Assignment: Set down the data that follows again, exactly as written.

Dataset extract:

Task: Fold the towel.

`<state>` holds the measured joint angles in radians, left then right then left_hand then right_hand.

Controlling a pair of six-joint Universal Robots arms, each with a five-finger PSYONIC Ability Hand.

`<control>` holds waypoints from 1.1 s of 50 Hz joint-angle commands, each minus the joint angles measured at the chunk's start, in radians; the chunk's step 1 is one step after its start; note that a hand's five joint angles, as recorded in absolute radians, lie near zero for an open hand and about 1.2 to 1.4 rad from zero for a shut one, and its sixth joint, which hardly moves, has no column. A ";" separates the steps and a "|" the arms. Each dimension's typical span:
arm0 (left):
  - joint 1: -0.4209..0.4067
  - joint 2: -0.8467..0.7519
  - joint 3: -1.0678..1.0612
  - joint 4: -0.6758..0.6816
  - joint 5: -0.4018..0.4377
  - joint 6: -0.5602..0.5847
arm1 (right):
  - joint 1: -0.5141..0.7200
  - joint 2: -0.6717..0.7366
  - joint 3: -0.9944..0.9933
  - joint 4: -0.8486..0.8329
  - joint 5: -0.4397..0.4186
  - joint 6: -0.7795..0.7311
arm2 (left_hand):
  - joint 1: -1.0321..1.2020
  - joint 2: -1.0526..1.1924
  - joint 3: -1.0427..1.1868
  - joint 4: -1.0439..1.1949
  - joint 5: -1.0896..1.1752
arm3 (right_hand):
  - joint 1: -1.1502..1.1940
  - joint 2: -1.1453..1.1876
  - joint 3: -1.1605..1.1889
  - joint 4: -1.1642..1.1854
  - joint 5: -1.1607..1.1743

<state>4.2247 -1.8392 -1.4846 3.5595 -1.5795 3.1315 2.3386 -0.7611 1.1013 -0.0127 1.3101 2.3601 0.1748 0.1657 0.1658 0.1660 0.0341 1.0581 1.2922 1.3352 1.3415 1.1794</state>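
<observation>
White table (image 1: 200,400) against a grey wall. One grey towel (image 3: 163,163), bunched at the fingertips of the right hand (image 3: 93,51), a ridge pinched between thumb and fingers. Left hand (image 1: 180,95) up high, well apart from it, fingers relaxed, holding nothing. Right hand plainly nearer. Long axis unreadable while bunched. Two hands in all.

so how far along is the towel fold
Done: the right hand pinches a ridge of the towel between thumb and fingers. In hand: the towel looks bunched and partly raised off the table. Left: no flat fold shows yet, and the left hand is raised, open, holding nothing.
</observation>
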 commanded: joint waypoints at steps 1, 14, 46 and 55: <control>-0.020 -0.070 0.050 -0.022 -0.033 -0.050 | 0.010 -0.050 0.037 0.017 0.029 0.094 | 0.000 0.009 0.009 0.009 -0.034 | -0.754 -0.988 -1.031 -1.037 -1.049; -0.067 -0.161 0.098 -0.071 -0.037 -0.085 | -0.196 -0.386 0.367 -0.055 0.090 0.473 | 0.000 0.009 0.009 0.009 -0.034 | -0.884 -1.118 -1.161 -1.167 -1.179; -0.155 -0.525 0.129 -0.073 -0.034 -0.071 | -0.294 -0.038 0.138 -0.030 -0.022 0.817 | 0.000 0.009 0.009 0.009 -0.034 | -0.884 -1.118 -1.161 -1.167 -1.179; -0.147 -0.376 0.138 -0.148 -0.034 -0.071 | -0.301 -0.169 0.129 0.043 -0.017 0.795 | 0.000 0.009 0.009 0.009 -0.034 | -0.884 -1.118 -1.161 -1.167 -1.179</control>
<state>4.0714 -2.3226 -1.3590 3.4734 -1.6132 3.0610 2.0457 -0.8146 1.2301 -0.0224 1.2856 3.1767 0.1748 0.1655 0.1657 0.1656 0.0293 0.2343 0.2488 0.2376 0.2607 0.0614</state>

Result below:
Task: Fold the towel.

`<state>` holds the measured joint angles in radians, left then right then left_hand then right_hand.

Controlling a pair of six-joint Universal Robots arms, each with a five-finger PSYONIC Ability Hand.

`<control>` holds waypoints from 1.1 s of 50 Hz joint-angle commands, each minus the joint angles measured at the chunk's start, in radians; the chunk's step 1 is one step after its start; note that a hand's five joint angles, as recorded in absolute radians, lie near zero for an open hand and about 1.2 to 1.4 rad from zero for a shut one, and its sixth joint, which hardly moves, has no column. A ";" separates the steps and a "|" the arms. Each dimension's typical span:
arm0 (left):
  - joint 1: -0.4209..0.4067
  - joint 2: -0.8467..0.7519
  - joint 3: -1.0678..1.0612
  - joint 4: -0.6758..0.6816
  - joint 5: -0.4018..0.4377
  - joint 6: -0.5602..0.5847
arm1 (right):
  - joint 1: -0.5141..0.7200
  - joint 2: -0.6717..0.7366
  - joint 3: -0.9944..0.9933
  - joint 4: -0.8486..0.8329
  - joint 5: -0.4397..0.4186
  - joint 6: -0.7795..0.7311
arm2 (left_hand):
  - joint 1: -1.0321..1.2020
  - joint 2: -1.0526..1.1924
  - joint 3: -1.0427..1.1868
  - joint 4: -1.0439..1.1949
  - joint 5: -1.0896..1.1752
arm3 (right_hand):
  - joint 1: -1.1502..1.1940
  - joint 2: -1.1453..1.1876
  - joint 3: -1.1605..1.1889
  - joint 4: -1.1642..1.1854
  - joint 5: -1.1607..1.1743

<state>4.2247 -1.8392 -1.4846 3.5595 -1.5795 3.1315 2.3386 -0.7611 1.1013 -0.0127 1.3101 2.3601 0.1748 0.1657 0.1658 0.1660 0.0341 1.0581 1.2922 1.3352 1.3415 1.1794</state>
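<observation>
White table (image 1: 200,400) against a grey wall. One grey towel (image 3: 163,163), bunched at the fingertips of the right hand (image 3: 93,51), a ridge pinched between thumb and fingers. Left hand (image 1: 180,95) up high, well apart from it, fingers relaxed, holding nothing. Right hand plainly nearer. Long axis unreadable while bunched. Two hands in all.

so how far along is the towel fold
Done: the right hand pinches a ridge of the towel between thumb and fingers. In hand: the towel looks bunched and partly raised off the table. Left: no flat fold shows yet, and the left hand is raised, open, holding nothing.
</observation>
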 commanded: joint waypoints at steps 1, 14, 46 and 55: <control>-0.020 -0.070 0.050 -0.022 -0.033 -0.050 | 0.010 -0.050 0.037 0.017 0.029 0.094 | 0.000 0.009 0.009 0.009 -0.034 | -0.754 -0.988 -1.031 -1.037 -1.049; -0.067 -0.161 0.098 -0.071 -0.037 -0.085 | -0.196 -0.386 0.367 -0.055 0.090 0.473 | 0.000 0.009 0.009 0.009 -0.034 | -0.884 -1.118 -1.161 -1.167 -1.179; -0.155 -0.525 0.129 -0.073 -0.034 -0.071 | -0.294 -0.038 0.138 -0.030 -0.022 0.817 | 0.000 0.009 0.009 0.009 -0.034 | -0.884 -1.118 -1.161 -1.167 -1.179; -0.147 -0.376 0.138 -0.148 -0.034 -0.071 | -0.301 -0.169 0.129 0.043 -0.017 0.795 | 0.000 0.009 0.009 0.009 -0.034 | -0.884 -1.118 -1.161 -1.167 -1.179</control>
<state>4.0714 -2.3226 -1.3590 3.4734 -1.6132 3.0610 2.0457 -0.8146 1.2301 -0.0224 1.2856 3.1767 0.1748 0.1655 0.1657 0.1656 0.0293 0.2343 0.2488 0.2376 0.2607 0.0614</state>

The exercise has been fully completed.